— Не ври, — сказал Костриков. — Иващенко на фронте, я же знаю. Он сначала в ополчении был, а после его в армию взяли.
— С фронта и отозвали.
— С фронта?.. Выдумываешь ты. Не может быть, чтобы с фронта. — Он с недоверием смотрел на Антипова.
— А какая мне корысть выдумывать?
— Корысти, конечно, никакой... А только не верится что-то. Ерунда получается.
— Не ерунда. Оборудование скоро начнут привозить. Работы-то, Григорий Пантелеич, непочатый край! Заглянул бы в цех, посмотрел, что там и как...
— Ты был?
— Был.
— Помнится мне, у твоего молота печь была с хитрецой... Намучились, когда запускали ее! Спереди у самой заслонки жарит, как проклятущая, металл горит, а у задней — мороз, вода не закипит. Долго понять не могли, в чем дело. Помнишь?
— Еще бы!
— В каком же это году было?.. — Костриков задумался, вспоминая.
— В тридцать шестом, — подсказал Антипов, радуясь, что Григорий Пантелеич оживился немного.
— Точно! Она совсем разрушена или нет?
— Почти что совсем. Но восстановить, пожалуй, можно.
— И восстановим! — уверенно заявил Костриков. — Обязательно восстановим. Я все ее секреты и тайны знаю. — Глаза его перестали быть равнодушными, они азартно горели теперь. В них была жизнь. — Иващенко, говоришь, здесь?.. Крикливый он, пустобрех порядочный, но механик хороший. Таких механиков поискать. Надо ж ведь, с фронта отозвали! Не подумаешь...

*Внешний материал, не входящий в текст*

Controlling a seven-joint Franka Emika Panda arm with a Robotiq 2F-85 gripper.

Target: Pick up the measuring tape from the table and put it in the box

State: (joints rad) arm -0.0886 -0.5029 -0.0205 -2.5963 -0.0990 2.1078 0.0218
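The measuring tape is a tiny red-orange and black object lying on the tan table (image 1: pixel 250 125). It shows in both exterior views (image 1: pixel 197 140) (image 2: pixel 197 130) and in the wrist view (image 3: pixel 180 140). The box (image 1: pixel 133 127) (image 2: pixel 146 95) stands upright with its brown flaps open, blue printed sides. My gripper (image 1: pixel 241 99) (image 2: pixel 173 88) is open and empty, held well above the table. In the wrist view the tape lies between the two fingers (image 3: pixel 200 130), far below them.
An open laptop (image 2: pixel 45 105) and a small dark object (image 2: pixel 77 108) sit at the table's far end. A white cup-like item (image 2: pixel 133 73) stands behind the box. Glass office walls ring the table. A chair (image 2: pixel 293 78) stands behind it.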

— Так придете завтра, Григорий Пантелеич? — спросил Антипов, подымаясь.
Пора было уходить. Час поздний.
— Ты хватит мне выкать, Захар. Сам дедушка. А насчет завтра... Постой! Где же мой мастерок?.. — Он нахмурился, сдвинул брови. — Я без него как без рук, привык. — Он открыл дверь и позвал: — Екатерина!
— Что? — тотчас откликнулась сестра, словно только и ждала, когда ее позовут.
Да и правда ждала, надеялась на Антипова.